■ **What to do**: Exactly as given, write out the lines from the one containing "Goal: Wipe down" through the end of the listing, with both ends included and nothing else.

■ **Source material**:
======

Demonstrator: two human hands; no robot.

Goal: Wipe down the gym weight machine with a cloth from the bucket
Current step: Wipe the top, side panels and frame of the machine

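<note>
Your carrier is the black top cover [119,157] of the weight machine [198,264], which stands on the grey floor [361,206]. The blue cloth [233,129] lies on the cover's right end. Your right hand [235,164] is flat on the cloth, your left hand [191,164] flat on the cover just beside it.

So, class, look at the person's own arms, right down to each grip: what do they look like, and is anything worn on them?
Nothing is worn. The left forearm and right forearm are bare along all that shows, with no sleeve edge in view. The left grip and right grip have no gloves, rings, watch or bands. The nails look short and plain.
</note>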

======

■ **Reply**:
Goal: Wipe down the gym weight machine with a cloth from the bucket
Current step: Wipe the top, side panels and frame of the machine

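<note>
Your carrier is the black top cover [119,157] of the weight machine [198,264], which stands on the grey floor [361,206]. The blue cloth [233,129] lies on the cover's right end. Your right hand [235,164] is flat on the cloth, your left hand [191,164] flat on the cover just beside it.

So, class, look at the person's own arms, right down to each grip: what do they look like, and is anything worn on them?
Nothing is worn. The left forearm and right forearm are bare along all that shows, with no sleeve edge in view. The left grip and right grip have no gloves, rings, watch or bands. The nails look short and plain.
</note>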

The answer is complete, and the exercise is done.